# EXERCISE DIRECTIONS
Nothing is needed except the lines below that run from the one with "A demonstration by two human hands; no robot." through the one with "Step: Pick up", repeated exactly.

[Stored dataset items]
⟨
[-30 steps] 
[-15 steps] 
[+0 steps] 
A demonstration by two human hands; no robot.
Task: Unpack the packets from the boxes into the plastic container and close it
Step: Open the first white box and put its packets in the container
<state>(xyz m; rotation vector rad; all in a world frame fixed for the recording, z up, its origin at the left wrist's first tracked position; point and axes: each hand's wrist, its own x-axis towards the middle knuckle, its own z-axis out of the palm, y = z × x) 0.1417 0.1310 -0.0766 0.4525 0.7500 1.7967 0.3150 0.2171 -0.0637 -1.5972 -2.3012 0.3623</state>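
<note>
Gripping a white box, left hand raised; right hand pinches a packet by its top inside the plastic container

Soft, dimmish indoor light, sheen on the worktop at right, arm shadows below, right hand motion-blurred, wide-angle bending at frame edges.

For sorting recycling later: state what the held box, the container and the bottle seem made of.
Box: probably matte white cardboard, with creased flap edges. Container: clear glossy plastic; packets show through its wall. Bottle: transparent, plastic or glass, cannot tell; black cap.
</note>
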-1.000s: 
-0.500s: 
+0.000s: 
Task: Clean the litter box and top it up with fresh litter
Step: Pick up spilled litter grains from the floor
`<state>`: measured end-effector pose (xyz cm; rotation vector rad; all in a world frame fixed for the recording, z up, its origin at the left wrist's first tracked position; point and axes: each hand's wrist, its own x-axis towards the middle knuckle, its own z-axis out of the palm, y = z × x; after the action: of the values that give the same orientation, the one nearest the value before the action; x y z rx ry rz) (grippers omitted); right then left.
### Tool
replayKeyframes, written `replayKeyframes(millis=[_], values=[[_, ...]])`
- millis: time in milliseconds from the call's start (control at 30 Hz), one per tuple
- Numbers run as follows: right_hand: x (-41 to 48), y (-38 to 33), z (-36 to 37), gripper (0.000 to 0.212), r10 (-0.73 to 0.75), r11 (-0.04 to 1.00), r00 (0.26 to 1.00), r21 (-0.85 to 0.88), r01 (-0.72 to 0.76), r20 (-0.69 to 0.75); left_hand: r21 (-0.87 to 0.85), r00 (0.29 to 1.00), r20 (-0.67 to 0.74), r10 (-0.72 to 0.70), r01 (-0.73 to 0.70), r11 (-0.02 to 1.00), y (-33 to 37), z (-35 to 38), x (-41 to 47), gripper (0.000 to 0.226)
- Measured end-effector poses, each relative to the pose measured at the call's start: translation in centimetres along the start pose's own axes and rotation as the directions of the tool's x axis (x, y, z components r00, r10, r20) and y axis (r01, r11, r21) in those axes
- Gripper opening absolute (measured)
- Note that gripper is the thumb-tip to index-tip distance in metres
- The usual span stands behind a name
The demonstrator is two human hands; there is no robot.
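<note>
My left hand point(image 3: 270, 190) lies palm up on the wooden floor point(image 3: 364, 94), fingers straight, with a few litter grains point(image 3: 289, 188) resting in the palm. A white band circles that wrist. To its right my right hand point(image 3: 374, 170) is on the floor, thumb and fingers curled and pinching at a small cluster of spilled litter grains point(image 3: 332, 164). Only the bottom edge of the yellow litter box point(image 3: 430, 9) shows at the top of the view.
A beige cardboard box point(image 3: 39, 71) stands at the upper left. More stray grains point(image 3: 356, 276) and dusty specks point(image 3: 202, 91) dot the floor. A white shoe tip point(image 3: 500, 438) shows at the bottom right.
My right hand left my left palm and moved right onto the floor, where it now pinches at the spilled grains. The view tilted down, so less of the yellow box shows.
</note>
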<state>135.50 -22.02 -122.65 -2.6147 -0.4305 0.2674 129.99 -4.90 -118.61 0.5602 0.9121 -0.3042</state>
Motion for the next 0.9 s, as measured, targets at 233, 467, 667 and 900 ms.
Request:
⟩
# ANSWER BOX
A demonstration by two human hands; no robot.
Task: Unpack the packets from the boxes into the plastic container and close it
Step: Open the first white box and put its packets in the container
<state>(xyz m; rotation vector rad; all in a world frame fixed for the recording, z up, its origin at the left wrist's first tracked position; point and axes: each hand's wrist, its own x-axis towards the middle knuckle, its own z-axis out of the palm, y = z × x) 0.1417 0.1310 -0.0766 0.4525 0.7500 1.7967 0.3150 0.2171 -0.0637 -1.5972 -2.3012 0.3623</state>
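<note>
Gripping a white box, left hand raised; right hand pinches a packet by its top inside the plastic container

Soft, dimmish indoor light, sheen on the worktop at right, arm shadows below, right hand motion-blurred, wide-angle bending at frame edges.

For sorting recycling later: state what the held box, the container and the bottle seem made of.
Box: probably matte white cardboard, with creased flap edges. Container: clear glossy plastic; packets show through its wall. Bottle: transparent, plastic or glass, cannot tell; black cap.
</note>
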-1.000s: 
-0.500s: 
+0.000s: 
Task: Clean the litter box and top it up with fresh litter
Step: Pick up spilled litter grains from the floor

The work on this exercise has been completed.